Carolina fans will be complaining for years about this loss: The bad call at the 10-minute mark, how much better they would have played with fans in the arena, foul troubles, missed shots, bad passes, the tired Tarheels versus the fresh legs of Florida State, and why they probably should have been playing against Duke that night anyway.
Carolina played close right until the end, coming within two points with just 3 seconds left on the clock. If the game was 30 seconds longer, they might have won it.

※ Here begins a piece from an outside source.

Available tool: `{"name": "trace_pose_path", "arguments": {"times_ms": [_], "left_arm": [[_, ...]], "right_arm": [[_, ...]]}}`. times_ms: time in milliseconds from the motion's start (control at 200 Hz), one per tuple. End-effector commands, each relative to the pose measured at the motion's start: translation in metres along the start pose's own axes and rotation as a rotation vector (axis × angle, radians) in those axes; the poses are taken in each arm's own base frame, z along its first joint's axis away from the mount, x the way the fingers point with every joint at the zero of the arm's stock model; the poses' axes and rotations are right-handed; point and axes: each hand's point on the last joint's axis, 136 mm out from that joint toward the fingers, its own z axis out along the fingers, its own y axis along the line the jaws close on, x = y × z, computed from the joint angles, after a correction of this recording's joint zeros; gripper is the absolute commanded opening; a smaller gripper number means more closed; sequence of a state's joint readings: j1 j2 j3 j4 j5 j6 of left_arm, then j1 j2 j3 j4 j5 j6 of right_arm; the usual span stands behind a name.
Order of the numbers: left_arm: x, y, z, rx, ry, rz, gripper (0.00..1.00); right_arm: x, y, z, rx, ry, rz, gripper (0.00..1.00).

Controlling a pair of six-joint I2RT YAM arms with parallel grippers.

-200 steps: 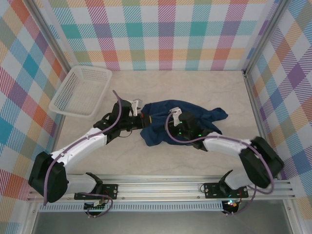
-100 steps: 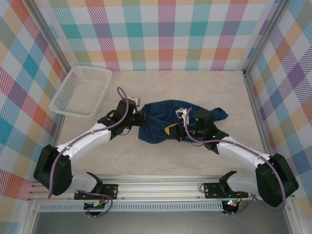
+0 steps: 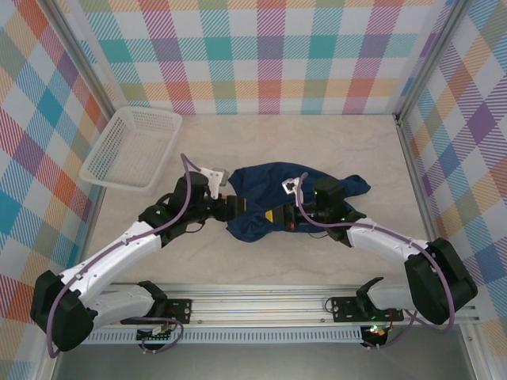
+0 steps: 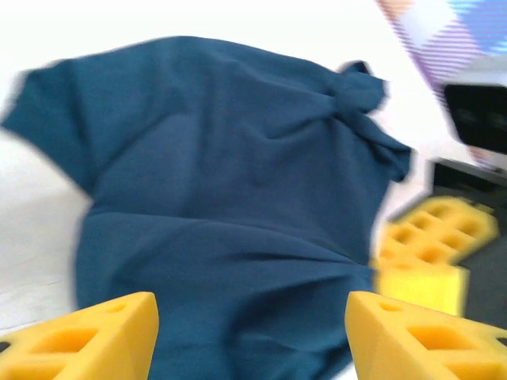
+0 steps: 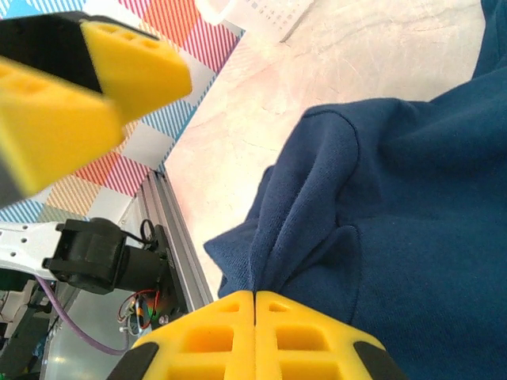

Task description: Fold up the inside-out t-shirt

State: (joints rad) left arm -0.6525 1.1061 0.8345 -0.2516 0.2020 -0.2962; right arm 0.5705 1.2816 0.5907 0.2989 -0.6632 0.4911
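Because the shirt lies bunched, not flat, the step in hand looks like spreading it out before any fold can be made. The pale table point(image 3: 317, 142) has bare surface on every side of the cloth, so there is room to draw it open. The inside-out t-shirt point(image 3: 265, 182) sits near the middle of that surface as a rumpled dark blue heap, with one lobe trailing toward the right wall. The white basket point(image 3: 131, 146) stands well apart at the far left and need not come into this.

Both arms reach in toward the shirt's near edge. The left gripper point(image 3: 235, 207) is at the heap's left border. In its wrist view its yellow fingers point(image 4: 111, 332) stand wide apart with nothing between them but the cloth ahead. The right gripper point(image 3: 277, 215) is just beside it. In the right wrist view its jaws are pressed together on a raised ridge of fabric point(image 5: 305, 214) at the shirt's edge.

To do this well, the left gripper should probably close on a single layer at the hem or a sleeve, some way from the right one's pinch. The two could then draw apart low over the table. Taking the same ridge, or several layers at once, would likely only drag the bundle along instead of opening it.
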Motion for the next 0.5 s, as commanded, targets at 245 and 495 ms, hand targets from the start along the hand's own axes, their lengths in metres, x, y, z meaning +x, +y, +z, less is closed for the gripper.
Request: {"name": "trace_pose_path", "arguments": {"times_ms": [245,495], "left_arm": [[0.036,-0.026,0.042,0.133,0.19,0.112,0.55],[0.013,-0.033,0.047,0.158,0.13,0.064,0.05]], "right_arm": [[-0.017,0.011,-0.002,-0.011,-0.031,-0.043,0.0],[-0.009,0.007,-0.009,0.053,0.022,-0.132,0.0]]}}
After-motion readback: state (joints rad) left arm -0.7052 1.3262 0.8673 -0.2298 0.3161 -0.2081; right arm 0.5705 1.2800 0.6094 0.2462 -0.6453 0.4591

And so it was that the final game of the 2021 ACC on Saturday night featured two teams that had played just one game apiece on their way to the championship: Florida State, whose game against Duke was canceled before beating Carolina, and Georgia Tech, who managed to avoid a game against 1-seed Virginia after winning their only game against 13-seed Miami. At game time, the bookies gave Florida State a 4.5-point advantage.
But the Old North State angle to this story died when the final buzzer sounded. The coliseum was largely empty for this final game, and though it aired on ESPN, most of the media had cleared out.
It was a fine game — a lot of points, a lot of dunks, close enough to keep it interesting until the last couple minutes and a rare win by an underdog: Georgia Tech prevailed 80-75. And for the first time in a life covering sports, I heard a performance of the Black National Anthem, “Lift Every Voice and Sing,” before the big game.
But after five days of solid basketball, half a notebook full of scribblings, more than a couple scary surprises and too many cups of reporter-grade Keurig coffee to count, I felt about this game the way I felt about the pandemic: I wanted it to be over.
But like the coronavirus itself, the ACC Tournament operates on its own timeline, with no regard for me.
***
Epilogue:
The NCAA Tournament brackets came out Sunday night. Seven ACC teams made the cut and will play across all four regions: Virginia (4), Florida State (4), Clemson (7), Carolina (8), Georgia Tech (9), Virginia Tech (10) and Syracuse (11).
UNCG got a 13 seed in the Eastern Division facing Florida State in the first round. App State has a play-in game for a 16 seed in the West, facing 1-seed Gonzaga if they win on Thursday night. NC A&T University lost its hopes of the NCAA tournament after bowing out of the MEAC.